== PROVIDED DATA ==
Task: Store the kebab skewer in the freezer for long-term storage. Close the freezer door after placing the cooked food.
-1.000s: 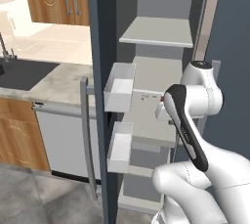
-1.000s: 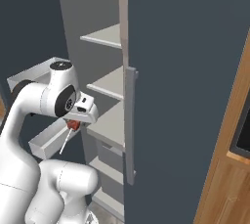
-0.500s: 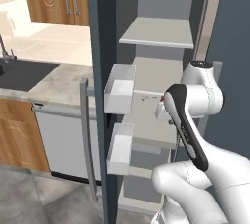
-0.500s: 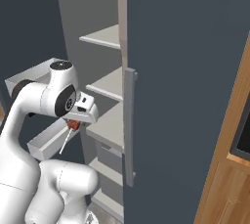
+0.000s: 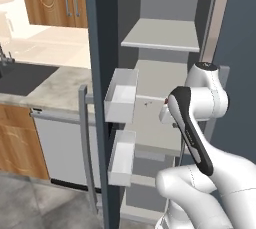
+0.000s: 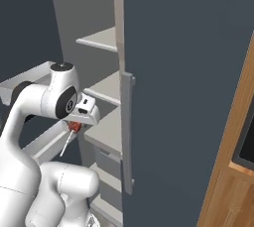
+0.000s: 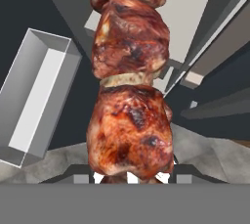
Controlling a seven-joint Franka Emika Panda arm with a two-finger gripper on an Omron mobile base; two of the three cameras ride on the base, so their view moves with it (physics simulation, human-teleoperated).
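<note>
Nothing has shifted since the earlier pictures: arm, skewer and door all sit as they did. Closed tight on the meat end of the skewer (image 6: 71, 133), the pincer (image 6: 74, 123) hovers in front of the open freezer (image 5: 165, 63), beside the front edge of a middle shelf (image 6: 106, 133). Its bare stick slants down and away below the pincer. In the hand view the meat chunks (image 7: 129, 100) run straight up from the fingertips, glossy and browned.

By the look of it, the skewer is light; the stick is stiff but thin, the meat soft and likely greasy. Gripping the chunks holds it now but could slip or squash.

Further out, the freezer door (image 5: 102, 73) stands wide open with two white bins (image 5: 121, 102) on its inner side. Beyond it lies a grey desk (image 5: 55, 87) above a silver dishwasher (image 5: 60, 148). No writing or brand can be read anywhere.
</note>
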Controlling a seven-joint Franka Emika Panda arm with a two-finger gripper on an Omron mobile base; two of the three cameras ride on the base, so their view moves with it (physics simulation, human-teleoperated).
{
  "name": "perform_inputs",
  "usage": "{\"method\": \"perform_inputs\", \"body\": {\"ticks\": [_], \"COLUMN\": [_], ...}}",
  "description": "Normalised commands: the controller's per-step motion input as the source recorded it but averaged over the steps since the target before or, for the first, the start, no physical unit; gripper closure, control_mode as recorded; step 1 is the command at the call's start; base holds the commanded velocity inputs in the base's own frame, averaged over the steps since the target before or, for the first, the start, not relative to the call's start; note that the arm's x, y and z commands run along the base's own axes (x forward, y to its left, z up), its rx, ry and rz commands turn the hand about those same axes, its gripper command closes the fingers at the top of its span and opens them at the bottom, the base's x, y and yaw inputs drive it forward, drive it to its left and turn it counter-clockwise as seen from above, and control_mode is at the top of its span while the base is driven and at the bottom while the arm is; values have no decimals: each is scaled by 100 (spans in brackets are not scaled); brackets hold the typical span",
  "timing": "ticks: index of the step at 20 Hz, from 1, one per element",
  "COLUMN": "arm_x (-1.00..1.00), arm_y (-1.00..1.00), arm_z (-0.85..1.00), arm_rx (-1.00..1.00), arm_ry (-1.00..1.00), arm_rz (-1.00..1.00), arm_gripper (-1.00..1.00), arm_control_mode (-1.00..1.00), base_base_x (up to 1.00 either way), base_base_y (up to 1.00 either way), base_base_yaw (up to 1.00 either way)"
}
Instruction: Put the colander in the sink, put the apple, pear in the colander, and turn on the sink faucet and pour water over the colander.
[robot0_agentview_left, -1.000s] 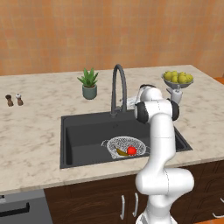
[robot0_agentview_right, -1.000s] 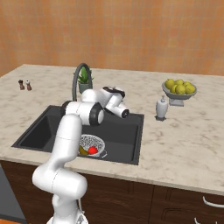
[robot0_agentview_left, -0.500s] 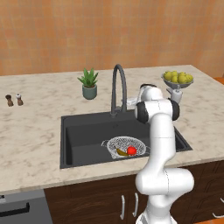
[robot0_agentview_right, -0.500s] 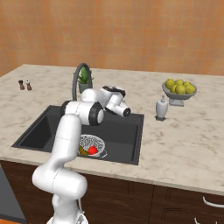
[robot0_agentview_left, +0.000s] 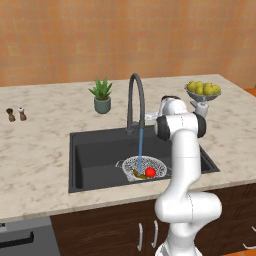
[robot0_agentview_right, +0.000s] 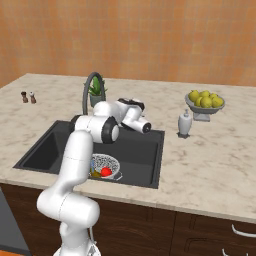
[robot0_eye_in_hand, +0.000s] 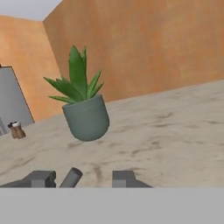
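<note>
The dark sink (robot0_agentview_left: 95, 150) holds the speckled colander (robot0_agentview_left: 131, 165) at its front right. The red apple (robot0_agentview_left: 150, 172) and the brownish pear (robot0_agentview_left: 139, 175) lie together inside the colander (robot0_agentview_right: 100, 162). A thin blue stream of water (robot0_agentview_left: 140, 145) falls from the tall dark faucet (robot0_agentview_left: 136, 97) into the colander. My gripper (robot0_agentview_left: 150, 117) hovers just right of the faucet's base, above the counter behind the sink. In the hand view my gripper (robot0_eye_in_hand: 83, 178) is open, and a short grey rod (robot0_eye_in_hand: 71, 177) stands between the fingertips (robot0_eye_in_hand: 124, 178), nearer the left one.
A potted plant (robot0_agentview_left: 102, 96) stands behind the sink, straight ahead of the hand (robot0_eye_in_hand: 85, 116). A footed bowl of yellow-green fruit (robot0_agentview_right: 204, 100) and a white bottle (robot0_agentview_right: 184, 123) sit on the right counter. Two small shakers (robot0_agentview_left: 16, 114) stand far left.
A stream of water now shows under the spout, which I could not make out in the earlier frames. The arm has hardly moved.
</note>
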Motion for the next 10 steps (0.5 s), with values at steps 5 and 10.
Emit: {"method": "perform_inputs", "body": {"ticks": [5, 10], "arm_x": [-6, -12], "arm_y": [-26, -14], "arm_z": [-4, 0], "arm_rx": [-10, -21], "arm_ry": [1, 3], "arm_rz": [0, -1], "arm_gripper": [100, 100], "arm_control_mode": [-100, -100], "base_base_x": [0, 0], "base_base_y": [0, 0], "base_base_yaw": [0, 0]}}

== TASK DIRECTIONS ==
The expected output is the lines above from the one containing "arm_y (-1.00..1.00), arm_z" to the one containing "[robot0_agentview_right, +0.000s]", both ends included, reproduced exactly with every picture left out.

== TASK RESULT ==
  "COLUMN": "arm_x (-1.00..1.00), arm_y (-1.00..1.00), arm_z (-0.85..1.00), arm_rx (-1.00..1.00), arm_ry (-1.00..1.00), arm_rz (-1.00..1.00), arm_gripper (-1.00..1.00), arm_control_mode (-1.00..1.00), base_base_x (up to 1.00 either way), base_base_y (up to 1.00 either way), base_base_yaw (up to 1.00 either way)"
}
Instruction: Put the colander in the sink, put the apple, pear in the colander, and turn on the sink faucet and pour water over the colander.
[robot0_agentview_left, -1.000s] 
[robot0_agentview_right, -1.000s] 
[robot0_agentview_left, -0.500s] 
[robot0_agentview_right, -0.500s] 
[robot0_agentview_left, +0.000s] 
[robot0_agentview_right, +0.000s] 

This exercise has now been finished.